In the method for designing a synthetic wall of this embodiment, as shown in FIG. 1, when a synthetic wall 14 for integrally integrating a temporary earth retaining wall 10 and a main construction wall 12 is installed horizontally, When the shearing force of the synthetic wall 14 is calculated with respect to the design load at the time, and then the shearing strength of the synthetic wall 14 is checked, the synthetic wall 1
4 is divided into a retaining wall 10 and a permanent wall 12, and retaining wall 1
The generated shear force Qs of 0 does not reach the shear strength Qsd of the earth retaining wall 10, and the generated shear force Qc of the main wall 12 is the shear strength Qc of the main wall.
It has a basic configuration that confirms that both of them do not reach d.

The check at this time is expressed by the following equation. Checking shear strength of main wall 12: Qc / Qcd ≦ 1.0 (6) Checking shear strength of retaining wall: Qs / Qsd ≦ 1.0 (7) In the example shown in FIG. The temporary earth retaining wall 10 is made of the core material 1
0a and the soil cement body 10b, the H-shaped steel is used as the core material 10a, and the soil cement body 10b in which the core material 10a is embedded is constructed so as to overlap each other in the lateral direction.

In the earth retaining wall 10 having such a structure, the generated shearing force Qs shared by the earth retaining wall 10 is substantially H
This corresponds to the value of the core material 10a made of shaped steel, and the shear strength Qsd also corresponds to the value of H-shaped steel.

In the case of this embodiment, the main wall 12 is made up of the reinforcing bar 12a and the concrete body 12 in which the reinforcing bar 12a is embedded.
It is constructed from reinforced concrete with b, and the generated shear force Qc and shear strength Qc shared by the main wall 12 are shared.
d likewise corresponds to the value of a reinforced concrete wall.
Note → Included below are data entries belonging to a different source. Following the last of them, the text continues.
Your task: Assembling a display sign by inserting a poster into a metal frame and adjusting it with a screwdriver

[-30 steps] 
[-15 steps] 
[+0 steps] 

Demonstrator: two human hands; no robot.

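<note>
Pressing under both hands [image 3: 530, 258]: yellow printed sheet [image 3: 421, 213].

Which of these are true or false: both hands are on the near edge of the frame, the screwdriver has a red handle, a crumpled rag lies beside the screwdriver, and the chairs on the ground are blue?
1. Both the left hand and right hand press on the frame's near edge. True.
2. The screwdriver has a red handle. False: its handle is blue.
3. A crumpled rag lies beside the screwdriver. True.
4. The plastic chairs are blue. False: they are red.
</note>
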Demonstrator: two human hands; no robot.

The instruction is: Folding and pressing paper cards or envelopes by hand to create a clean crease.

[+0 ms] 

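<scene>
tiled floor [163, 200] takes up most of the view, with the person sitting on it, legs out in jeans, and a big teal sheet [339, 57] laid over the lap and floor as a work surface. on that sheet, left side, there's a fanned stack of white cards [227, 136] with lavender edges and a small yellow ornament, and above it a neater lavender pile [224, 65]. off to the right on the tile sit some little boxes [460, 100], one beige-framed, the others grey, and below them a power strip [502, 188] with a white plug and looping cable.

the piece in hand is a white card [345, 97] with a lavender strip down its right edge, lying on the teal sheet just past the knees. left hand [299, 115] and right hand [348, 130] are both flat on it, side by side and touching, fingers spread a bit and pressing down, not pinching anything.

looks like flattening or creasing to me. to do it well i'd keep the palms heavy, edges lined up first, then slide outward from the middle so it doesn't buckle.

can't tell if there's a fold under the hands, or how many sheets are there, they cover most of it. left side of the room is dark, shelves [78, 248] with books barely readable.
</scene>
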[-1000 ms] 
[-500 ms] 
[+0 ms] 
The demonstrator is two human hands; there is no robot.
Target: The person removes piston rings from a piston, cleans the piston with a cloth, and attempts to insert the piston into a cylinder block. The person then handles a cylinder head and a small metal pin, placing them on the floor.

The member indicated by reference numeral 16 in FIG.
Earth retaining wall 10 and main wall 1 embedded in main wall 12 with one end fixed to the surface of core 10a made of shaped steel.
It is a shear connector that integrally connects the two.

2 and 3 show the basic concept of the designing method according to the present invention, and the symbols shown in these figures are:
It has the following contents. 1x: span length of the composite wall 12, 1y: effective width of the composite wall (usually the H-section steel arrangement interval), bu: H-section flange width, h:
Thickness of main wall 12, Cc: center of gravity of main wall 12, Cs: center of gravity of H-shaped steel, Dl: length from center of gravity Cc of main wall 12 to composite wall joint surface, Hu: H type Length between center of gravity Cs of steel and joint surface of composite wall In the composite wall 14 having such a dimensional structure, the generated shear force Q (Qs + Qc) acts from the main wall 12 side as shown in FIG. At this time, the core material 10a made of H-shaped steel and the main wall 12 made of reinforced concrete are connected by the shear connector 16, but they are not completely integrated and there is a gap between them. It is considered that the strain distributions are different from each other and have different behaviors, and the strain distribution becomes as shown in FIG.

However, in the conventional design method described above,
As shown in FIG. 11, the core material 1 of the synthetic wall 5 and the main wall 4 made of reinforced concrete are completely integrated without any displacement, and the external shear force Q acts from the main wall 12 side. When this is done, it is based on the concept that these transform as a unit.

Therefore, the inventors of the present invention tried a verification experiment to confirm such a basic concept. In this demonstration experiment,
A total of 5 test pieces having the dimensions and shapes shown in FIG. 4 were produced. The detailed contents of each sample are shown in Table 1 below.

[0028]

[Table 1] In the verification experiment, the specimen was supported with a span length of 4750 mm from the lower side, a load P was applied from above the center of the supporting point, and the shearing force until the specimen fractured due to shearing was measured.

In the five test pieces, stud bolts were used as members corresponding to the shear connector 16, and these were welded only to the surface (flange) of the H-shaped steel on the main wall side. When 84 bolts were used in 3 rows, the degree of synthesis was 1.0 (specimen No. 5), and the degree of synthesis was set to 4 stages.

5 to 7 are graphs showing the test results. FIG. 5 shows the relationship between the shear strength Qd of the composite wall and the generated shear force Qmax of the composite wall at the time of failure. FIG. 6 shows the relationship between the shear strength Qcd of the reinforced concrete wall and the generated shear force Qcmax shared by the reinforced concrete wall at the time of failure. Figure 7 shows the shear strength Qsd of H-section steel.
And the generated shearing force Qsmax shared by the H-section steel at the time of fracture. The graphs shown by the polygonal lines in each figure are the results of shear check (Q / Qd), (Qcmax / Qcd), (Qsmax
/ Qs d), where the crosses indicate partial shear failure of the reinforced concrete wall, and the black circles indicate bending failure.

As is clear from the test results, first,
In FIG. 5, although the result of shearing inspection (Q / Qd) is 1.0 or less, No. Shear failure was observed in 2, 3 and 5 specimens, and this failure mode was partial shear failure of the reinforced concrete wall.

From this, it can be said that the conventional design method assumes that the H-section steel and the reinforced concrete wall are in a perfect composite, but the design that embodies a form very close to this state is realized. Even in Specimen 5, although the generated shear force Qmax of the composite wall does not exceed the shear strength Qd, shear failure of the reinforced concrete wall was recognized. In the conventional design method, the failure mode of the composite wall (reinforced concrete wall It has been found that the partial shear failure of () is unpredictable.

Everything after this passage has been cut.